This extension exposes a new approach to threading in PHP.
Quick feature list:
- Classes, functions, and files may be threaded
- The inter-thread communication (ITC) data structures include: hash table, queue, vector
- Threads are reusable for any number of tasks
Requirements:
- A ZTS version of PHP 7.2. The master branch of php-src is not currently compatible
Any Unix-based OS is supported (including OS X), along with Windows. This extension was explicitly tested on OS X (Yosemite and Sierra), Ubuntu 14.04 (32bit), and Windows Server 2012 (the pthreads-win32 library is needed).
Documentation: php.net/pht
Contents:
This extension was built using a few ideas from the pthreads extension. I'd therefore like to give credit to, as well as thank, Joe Watkins for his great work on the pthreads project!
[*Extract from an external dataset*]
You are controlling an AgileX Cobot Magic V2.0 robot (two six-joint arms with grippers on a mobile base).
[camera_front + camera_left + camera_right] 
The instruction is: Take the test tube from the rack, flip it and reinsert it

If you're using a Unix-based OS, then you can build the extension from source by:
git clone https://github.com/tpunt/pht
cd pht
git checkout tags/v0.0.1
phpize
./configure
make
make install
If you're using Windows, see the release page for the appropriate .dll extension file. The pthreadVC2.dll file (distributed alongside the extension's .dll file) will need to be made available in your PATH
environment variable.
Once the .so or .dll file has been acquire, the php.ini file will then need to be updated (to load the extension) with:
extension="path/to/pht_file"
Both extensions have their own advantages and disadvantages.
Pthreads advantages over pht:
- Uses synchronised blocks over mutex locks (which can be cleaner to use and harder to mess up)
- Easier communication between threads (no knowledge of data structures is required, which PHP developers tend to lack in)
- Maturer
Pht advantages over pthreads:
- No serialisation of properties on threaded objects, meaning:
- No performance hit when reading from or writing to properties
- No unfamiliar semantics, such as implicitly casting arrays to
Volatile
objects or property immutability for some types - No limitations on what types of data can be stored as properties on threaded objects
- The ability to thread functions and files (as well as classes)
- Threaded classes implement a
Runnable
interface, rather than having to inherit (so more flexibility on inheritance)
This approach to threading abstracts away the thread itself behind a dedicated object (Thread
), where tasks are added to that thread's internal task queue.
Example:
<?php
use pht\{Thread, Runnable};
class Task implements Runnable
{
public function run() {}
}
$thread = new Thread();
// Thread::addClassTask(string $className, mixed ...$constructorArgs) : void;
$thread->addClassTask(Task::class);
// Thread::addFunctionTask(callable $fn, mixed ...$fnArgs) : void;
$thread->addFunctionTask(function ($zero) {var_dump($zero);}, 0);
// Thread::addFileTask(string $filename, mixed ...$globals) : void;
$thread->addFileTask('some_file.php', 1, 2, 3);
$thread->start();
$thread->join();
some_file.php
:
<?php
[$one, $two, $three] = $_THREAD;
The task types have the following properties:
- Class tasks will be instantiated inside of the new thread
- Function tasks will be serialised and passed into the new thread
- File tasks will open the file inside of the new thread
All of these tasks will execute in isolation. In particular, for class tasks, it means the spawned objects cannot be passed around between threads. By keeping the threading contexts completely separate from one-another, we prevent the need to serialise the properties of threaded objects (a necessary evil if such objects had to operate in multiple threads, as seen in pthreads).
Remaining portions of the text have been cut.